体を構成する成分や働きを、気・血・水の3要素で捉えることは、きわめて幼稚で観念的な考え方と思われるかもしれません。しかし、体全体のバランスを調節するときには、むしろこのような観念的なほうが全体像を捉えやすく、患者さんの病状や症状に応じたオーダーメイドの治療を行う上で有用なのです。
【漢方薬はがん患者の様々な症状に対応できる】
抗がん剤はがん細胞だけでなく、骨髄細胞や免疫組織や消化管粘膜など細胞分裂の盛んな組織にもダメージを与えるため、体力や免疫力の低下、食欲低下、倦怠感、貧血、白血球や血小板の減少、下痢、吐き気、脱毛など様々な副作用が起こります。
抗がん剤治療による吐き気や白血球減少などの副作用を抑える治療法(支持療法)も進歩してきましたが、体力や抵抗力を高めるという観点からはまだ十分ではありません。例えば、制吐剤を用いて、抗がん剤による吐き気を止めることはできますが、吐き気だけを止めても食欲が亢進するわけではなく、消化吸収機能が高まるわけでもありません。骨髄の幹細胞に直接働きかけて白血球を増やす薬もありますが、栄養状態の悪化や体力の消耗がひどくなれば、白血球の数は正常でも体の抵抗力はなくなります。
西洋医学的な支持療法を使用して目にみえる副作用だけを対処していても、いつのまにか消化管機能の低下や失調が発生し、食事が取れなくなり、抵抗力がなくなってしまうということは、抗がん剤治療中によく経験されます。
日本ではエキス製剤を用いた臨床的検討が多く報告されています。全身倦怠感や食欲不振には六君子湯や補中益気湯、造血機能の低下に十全大補湯や人参養栄湯、下痢に五苓散(ごれいさん)や半夏瀉心湯(はんげしゃしんとう)、神経障害に牛車腎気丸(ごしゃじんきがん)、筋肉痛や関節痛に芍薬甘草湯、開腹手術後の腸閉塞予防に大建中湯など多くの漢方薬ががん治療の副作用や合併症の対策に有効であることが報告されています。

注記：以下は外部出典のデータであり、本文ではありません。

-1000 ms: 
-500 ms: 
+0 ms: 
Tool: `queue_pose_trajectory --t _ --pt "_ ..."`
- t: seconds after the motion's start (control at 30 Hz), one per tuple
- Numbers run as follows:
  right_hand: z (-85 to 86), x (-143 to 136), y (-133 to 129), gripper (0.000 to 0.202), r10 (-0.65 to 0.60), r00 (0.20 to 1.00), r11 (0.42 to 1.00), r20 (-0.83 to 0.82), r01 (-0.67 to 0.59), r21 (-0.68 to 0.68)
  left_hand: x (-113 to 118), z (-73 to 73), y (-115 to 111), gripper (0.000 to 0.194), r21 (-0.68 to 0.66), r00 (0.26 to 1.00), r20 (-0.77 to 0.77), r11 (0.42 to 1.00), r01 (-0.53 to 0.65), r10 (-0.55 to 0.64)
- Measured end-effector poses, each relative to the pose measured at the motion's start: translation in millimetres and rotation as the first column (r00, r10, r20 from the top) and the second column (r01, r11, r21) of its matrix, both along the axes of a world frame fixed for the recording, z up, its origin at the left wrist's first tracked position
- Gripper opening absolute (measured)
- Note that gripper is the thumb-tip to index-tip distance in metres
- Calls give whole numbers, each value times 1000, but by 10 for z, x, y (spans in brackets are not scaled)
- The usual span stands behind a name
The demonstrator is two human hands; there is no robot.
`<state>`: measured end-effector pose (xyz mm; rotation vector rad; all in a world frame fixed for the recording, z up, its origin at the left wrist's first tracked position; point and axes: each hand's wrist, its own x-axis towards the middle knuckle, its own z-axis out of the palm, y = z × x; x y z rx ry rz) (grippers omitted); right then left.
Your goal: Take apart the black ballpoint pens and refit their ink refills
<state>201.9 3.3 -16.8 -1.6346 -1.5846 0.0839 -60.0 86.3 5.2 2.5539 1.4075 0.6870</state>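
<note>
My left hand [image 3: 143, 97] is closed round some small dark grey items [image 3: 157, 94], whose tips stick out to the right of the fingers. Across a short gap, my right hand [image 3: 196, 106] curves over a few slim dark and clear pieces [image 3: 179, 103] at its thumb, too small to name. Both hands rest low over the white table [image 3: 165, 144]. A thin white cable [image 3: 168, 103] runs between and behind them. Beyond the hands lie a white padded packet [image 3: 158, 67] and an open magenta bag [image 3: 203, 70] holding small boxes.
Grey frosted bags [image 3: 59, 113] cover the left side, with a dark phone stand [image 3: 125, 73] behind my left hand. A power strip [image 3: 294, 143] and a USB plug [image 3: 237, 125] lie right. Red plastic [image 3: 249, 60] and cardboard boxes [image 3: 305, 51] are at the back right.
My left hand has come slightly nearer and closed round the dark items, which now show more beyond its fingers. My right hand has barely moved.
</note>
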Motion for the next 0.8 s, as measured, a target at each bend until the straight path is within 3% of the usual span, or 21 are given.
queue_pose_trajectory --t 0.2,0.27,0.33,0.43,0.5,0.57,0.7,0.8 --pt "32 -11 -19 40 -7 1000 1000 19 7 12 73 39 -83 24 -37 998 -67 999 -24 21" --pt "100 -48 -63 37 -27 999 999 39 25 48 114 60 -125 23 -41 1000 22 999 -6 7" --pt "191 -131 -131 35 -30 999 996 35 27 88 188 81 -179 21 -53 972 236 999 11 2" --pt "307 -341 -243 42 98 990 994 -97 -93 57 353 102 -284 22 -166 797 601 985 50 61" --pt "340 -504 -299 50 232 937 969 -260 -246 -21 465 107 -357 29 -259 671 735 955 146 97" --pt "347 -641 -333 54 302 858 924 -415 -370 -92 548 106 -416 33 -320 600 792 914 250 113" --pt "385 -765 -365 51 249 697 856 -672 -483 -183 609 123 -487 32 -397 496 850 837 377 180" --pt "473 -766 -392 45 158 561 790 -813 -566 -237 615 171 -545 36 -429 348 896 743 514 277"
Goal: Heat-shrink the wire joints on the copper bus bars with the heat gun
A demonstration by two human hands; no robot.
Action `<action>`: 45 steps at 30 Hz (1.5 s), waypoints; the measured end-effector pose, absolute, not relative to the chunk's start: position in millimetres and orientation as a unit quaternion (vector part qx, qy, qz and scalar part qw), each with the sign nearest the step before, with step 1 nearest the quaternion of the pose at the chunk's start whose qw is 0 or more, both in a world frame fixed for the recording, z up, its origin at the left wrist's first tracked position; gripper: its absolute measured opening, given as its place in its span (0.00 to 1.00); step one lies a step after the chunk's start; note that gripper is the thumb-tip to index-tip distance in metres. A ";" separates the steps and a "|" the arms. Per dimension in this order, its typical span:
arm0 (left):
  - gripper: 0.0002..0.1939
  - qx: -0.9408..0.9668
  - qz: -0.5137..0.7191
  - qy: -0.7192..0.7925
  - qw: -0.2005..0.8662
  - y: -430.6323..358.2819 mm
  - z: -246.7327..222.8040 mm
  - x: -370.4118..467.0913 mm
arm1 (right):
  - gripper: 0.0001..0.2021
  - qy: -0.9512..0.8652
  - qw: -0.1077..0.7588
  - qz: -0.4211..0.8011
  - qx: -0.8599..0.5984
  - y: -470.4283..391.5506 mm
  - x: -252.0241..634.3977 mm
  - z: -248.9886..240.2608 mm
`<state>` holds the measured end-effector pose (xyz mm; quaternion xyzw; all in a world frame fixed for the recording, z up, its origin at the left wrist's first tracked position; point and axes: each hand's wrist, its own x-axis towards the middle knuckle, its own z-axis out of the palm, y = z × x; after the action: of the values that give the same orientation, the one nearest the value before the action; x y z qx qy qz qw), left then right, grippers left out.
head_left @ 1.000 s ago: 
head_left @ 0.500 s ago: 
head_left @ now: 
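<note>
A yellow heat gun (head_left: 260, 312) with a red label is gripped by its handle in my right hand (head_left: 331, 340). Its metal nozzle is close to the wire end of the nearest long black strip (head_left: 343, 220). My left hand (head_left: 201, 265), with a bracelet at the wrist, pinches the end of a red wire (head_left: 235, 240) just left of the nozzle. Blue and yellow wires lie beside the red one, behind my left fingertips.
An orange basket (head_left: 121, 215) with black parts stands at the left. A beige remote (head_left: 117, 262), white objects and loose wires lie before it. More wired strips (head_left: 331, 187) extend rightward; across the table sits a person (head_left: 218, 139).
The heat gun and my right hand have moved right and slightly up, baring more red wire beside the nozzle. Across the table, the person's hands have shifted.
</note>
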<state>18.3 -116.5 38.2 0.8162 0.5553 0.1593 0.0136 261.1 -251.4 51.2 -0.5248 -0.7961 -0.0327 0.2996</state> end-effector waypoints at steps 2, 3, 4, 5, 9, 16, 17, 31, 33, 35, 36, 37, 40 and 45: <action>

エキス顆粒製剤だけでもある程度の対応はできますが、このような代表的な処方をベースにして、さらに症状や病態に応じて生薬を加減して作成した煎じ薬を用いれば、さらにレベルの高いオーダーメイドの治療が可能になります。
がん患者さんの症状や病状に応じてオーダーメイドに処方した漢方治療は、標準治療におけるがん剤治療の欠点と限界を補い、がんの統合医療において有効な手段となります。